La única persona que no se regocijaba era un muchacho alto con pelo negro ondulado, cuya cabeza se elevaba como un pico inalcanzable sobre las coronillas de un bosque humano mixto. Acababa de cumplir 20 años, no se cohibía expresándose, y no intentaba siquiera contener su cólera.
– ¿Acaso ustedes son ciegos? ¡No ocultan su desdén hacia ese miserable payaso! – en voz alta declaró este, lo que asustó horriblemente a la gente parada al lado. Se echaron a un lado de él, como si fuera un leproso y se desvanecieron por los lados.
Transcurridos unos instantes, junto al mozalbete ya no había nadie. Los circundantes miraban con la boca abierta al hombre robusto, locuaz, estando a una considerable distancia, sin desear meterse en una discusión con el joven imprudente, ni aún más llamar a la policía que había inundado ese día El Malecón. Sin embargo, la curiosidad ya no es síntoma de indiferencia.

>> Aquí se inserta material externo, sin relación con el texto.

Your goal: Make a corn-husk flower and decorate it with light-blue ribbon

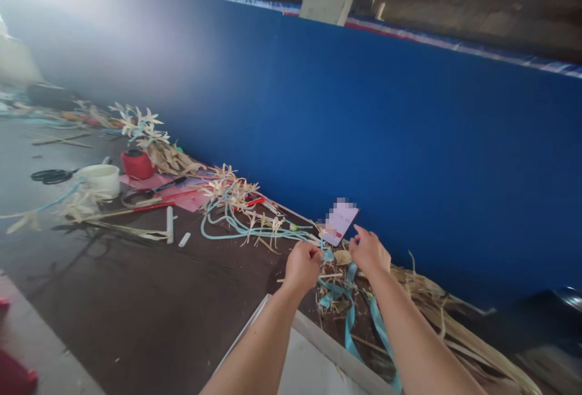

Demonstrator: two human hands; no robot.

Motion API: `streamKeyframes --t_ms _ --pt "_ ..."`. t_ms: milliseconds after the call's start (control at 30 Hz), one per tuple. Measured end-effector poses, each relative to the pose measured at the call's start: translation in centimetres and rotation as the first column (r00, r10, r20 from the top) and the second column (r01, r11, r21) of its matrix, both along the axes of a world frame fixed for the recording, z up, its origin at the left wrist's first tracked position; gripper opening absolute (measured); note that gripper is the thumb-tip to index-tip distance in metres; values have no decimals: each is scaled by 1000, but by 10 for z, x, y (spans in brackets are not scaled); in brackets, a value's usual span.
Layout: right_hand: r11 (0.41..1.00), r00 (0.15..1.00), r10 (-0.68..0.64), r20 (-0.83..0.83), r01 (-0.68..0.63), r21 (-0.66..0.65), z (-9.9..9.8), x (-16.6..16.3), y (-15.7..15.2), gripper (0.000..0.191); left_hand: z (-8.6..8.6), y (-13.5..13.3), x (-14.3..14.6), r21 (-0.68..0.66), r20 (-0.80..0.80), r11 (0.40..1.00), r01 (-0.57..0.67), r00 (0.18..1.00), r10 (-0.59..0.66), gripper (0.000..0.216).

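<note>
My left hand (302,266) is curled into a fist over a tangle of light blue ribbon (350,310) and dried straw strips on the dark table. My right hand (369,252) is next to it, fingers bent and pinched near a small blue piece and a dried leaf (342,257). What each hand grips is hidden by the fingers. A white card (340,223) leans against the blue wall just behind the hands. Light blue cord (227,225) with straw flowers (231,192) loops to the left of my hands.
A blue wall (409,152) runs along the table's far edge. Further left stand a red cup (137,165), a white bowl (100,178), black scissors (51,175), pink paper (191,198), white sticks (170,224) and straw flowers (140,125). Dried husks (454,322) pile at right. A grey board (313,365) lies under my arms.
</note>
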State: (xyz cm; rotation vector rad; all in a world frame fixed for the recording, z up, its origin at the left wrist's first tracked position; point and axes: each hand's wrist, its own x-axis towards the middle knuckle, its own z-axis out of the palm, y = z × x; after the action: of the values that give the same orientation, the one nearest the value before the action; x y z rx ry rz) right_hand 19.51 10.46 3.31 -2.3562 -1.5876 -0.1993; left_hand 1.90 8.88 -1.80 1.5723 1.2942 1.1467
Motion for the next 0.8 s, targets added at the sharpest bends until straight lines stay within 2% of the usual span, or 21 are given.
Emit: streamKeyframes --t_ms 67,100,200,267,300,467,800 --pt "984 965 98 -244 -58 168 -4 -4 -8 38 0 1 1 -13 -8 1000 9 1000 -9 16" --pt "967 912 163 -377 -71 245 -7 -7 -13 38 -1 1 1 -19 -11 1000 15 1000 -15 16" --pt "920 633 317 -706 -26 390 -20 -24 -27 50 1 1 1 -32 -12 999 36 999 -36 17" --pt "922 470 341 -814 3 388 -27 -39 -36 55 3 0 -1 -29 0 998 54 999 -54 18" --pt "930 432 329 -840 6 368 -29 -46 -40 55 5 -1 -2 -28 8 997 70 998 -70 19" --pt "955 372 279 -886 -12 296 -31 -61 -59 56 16 -5 -8 -29 -4 983 183 983 -183 24" --pt "940 404 330 -853 -58 336 -49 -47 -71 47 19 -7 -9 -3 -39 973 229 973 -229 22"
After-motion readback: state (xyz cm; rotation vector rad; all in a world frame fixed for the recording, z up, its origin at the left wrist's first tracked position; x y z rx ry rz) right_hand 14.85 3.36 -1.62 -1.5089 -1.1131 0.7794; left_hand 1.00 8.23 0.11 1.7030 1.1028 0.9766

De repente, “el gigante” sintió el roce de una mano delicada de una chica. Le tiraba de la mano una hermosa rubia, parecida a un ángel bueno, pero muy frágil. Lo arrastraba tras sí, apartándole de los espectadores tuturutos.
– ¿Para qué te expones a tal riesgo? – preguntó ella tras haber alejado al orador de la multitud que le rodeaba a una distancia conveniente.
– ¡Te es grato ver cómo a los cubanos los están convirtiendo en gente de segunda, solamente por ser más pobres! – pronunció apasionadamente estas palabras el guapo joven cubano.
– No pareces ser pobre. Hablé con muchachos más pobres que tú – miró la chica evaluando su ropa y el calzado.